I Thought My Kubernetes Backups Worked in My Home Lab but I Was Wrong

This weekend I went down an absolute rabbit hole that I think most home labbers eventually hit when they start getting more and more into Kubernetes and that is backups. One of the projects that I have had looming is getting backups up and running since I am now running most of my production home lab services in Kubernetes. Since most of my Kubernetes migration has been pretty straightforward, I figured backups would be the same. But I ran into some issues that threw a lot of my assumptions out the window.

Kubernetes backups are not as easy as they might seem

In a traditional VM environment, backups are easy to understand and think about. You take a snapshot of a VM or the disk using your backup tool and you restore it. Simple and easy. Everything comes back up and running.

Docker is mostly as straightforward, but starts to have that feel of things being decoupled. You start understanding how important it is to understand where your data lives in Docker and backing up your Docker “image” doesn’t grab your data or vice versa.

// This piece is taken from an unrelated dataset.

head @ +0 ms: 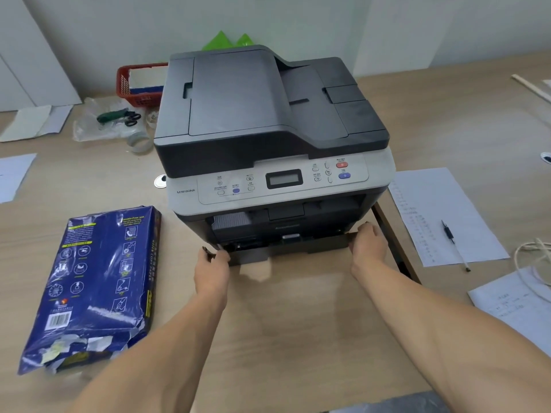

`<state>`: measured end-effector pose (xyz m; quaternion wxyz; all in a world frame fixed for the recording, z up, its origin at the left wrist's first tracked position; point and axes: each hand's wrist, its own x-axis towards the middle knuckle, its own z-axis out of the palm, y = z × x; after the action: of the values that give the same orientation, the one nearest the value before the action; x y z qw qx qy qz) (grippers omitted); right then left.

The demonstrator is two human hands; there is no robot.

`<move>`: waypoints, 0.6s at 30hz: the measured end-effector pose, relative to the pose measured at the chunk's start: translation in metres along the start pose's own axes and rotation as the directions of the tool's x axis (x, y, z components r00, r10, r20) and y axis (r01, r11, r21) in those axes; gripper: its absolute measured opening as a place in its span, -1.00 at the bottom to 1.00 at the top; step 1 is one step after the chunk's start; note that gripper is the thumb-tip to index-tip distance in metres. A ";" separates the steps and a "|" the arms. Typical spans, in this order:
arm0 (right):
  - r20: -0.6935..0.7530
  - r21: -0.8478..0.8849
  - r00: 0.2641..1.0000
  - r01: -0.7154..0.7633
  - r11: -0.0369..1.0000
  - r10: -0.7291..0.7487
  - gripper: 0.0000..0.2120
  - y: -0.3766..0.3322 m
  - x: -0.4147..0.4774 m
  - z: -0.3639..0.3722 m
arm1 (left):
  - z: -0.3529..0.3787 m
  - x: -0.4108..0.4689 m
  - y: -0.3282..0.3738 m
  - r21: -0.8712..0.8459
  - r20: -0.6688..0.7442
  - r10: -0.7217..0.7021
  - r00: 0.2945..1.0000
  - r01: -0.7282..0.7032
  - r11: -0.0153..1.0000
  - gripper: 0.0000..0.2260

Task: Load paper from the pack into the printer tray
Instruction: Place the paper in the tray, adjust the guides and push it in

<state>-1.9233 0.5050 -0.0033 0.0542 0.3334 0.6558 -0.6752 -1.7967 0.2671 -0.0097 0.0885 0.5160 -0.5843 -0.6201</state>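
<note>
A grey and black multifunction printer (268,129) stands in the middle of the wooden desk. Its dark paper tray (286,248) sits at the bottom front, sticking out a little from the body. My left hand (212,271) grips the tray's left front corner. My right hand (368,245) grips its right front corner. A blue pack of copy paper (95,281) lies flat on the desk to the left of the printer, its near end torn open. The inside of the tray is hidden.
A red basket (135,84), scissors (125,117) and a tape roll (138,143) lie behind the pack at the left. Printed sheets (441,216) with a pen (453,242) and a cable (533,263) lie at the right. A gap between desks (396,248) runs beside the printer.
</note>
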 end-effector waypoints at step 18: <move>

But in Kubernetes, things are much different. You are not just dealing with disks. You are dealing with a whole array of different configurations and important objects that make the application work. These include:

PersistentVolumeClaims
Storage classes
CSI drivers
Application state
Kubernetes objects

And these are not tightly coupled in the way a VM disk is with the VM itself. That means that you can think you have a backup when you actually do not. Also, the problem gets murkier as well when you are using block storage technologies. These store data in a way that you can’t just copy and paste somewhere else. You have to have a way to read that data.

Where my assumption broke down

My initial thought process was simple getting backups going. I had persistent volumes AND backup tools that I want to try and those that I want to use. So, I shouldn’t have any issues getting things up and going (or so I thought).

I started off with Velero as it has been a tool that I have wanted to try for quite some time and it is the one that most people point to first. It is free and open source and is widely used not only in the community but also the enterprise as well.

But this is where things started to get weird and hard to understand on direction. In trying to get myself up to speed with Velero quickly I tried to ingest all the documentation that I could find. There were varying sources of information here on how I needed to configure Velero. I started out assuming that Restic was where data movement happend, but it appears there have been changes with Velero having moved away from Restic.

Working on getting velero kubernetes backups up and running

With this came confusion around how data movers worked. Also, there were multiple approaches depending on storage that you use with Kubernetes. I struggled and struggled to get things working with Velero. I targeted my RustFS deployment, which I recently wrote about, and was able to at least successfully see my Velero application backups making it over, but I couldn’t get the PVCs to successfully back up.

Even with CephFS which you can “see”, I learned the hard way that in my Docker Swarm cluster, this storage isn’t exposed to the backup when you get an entire VM backup. So you have to start thinking about your data differently.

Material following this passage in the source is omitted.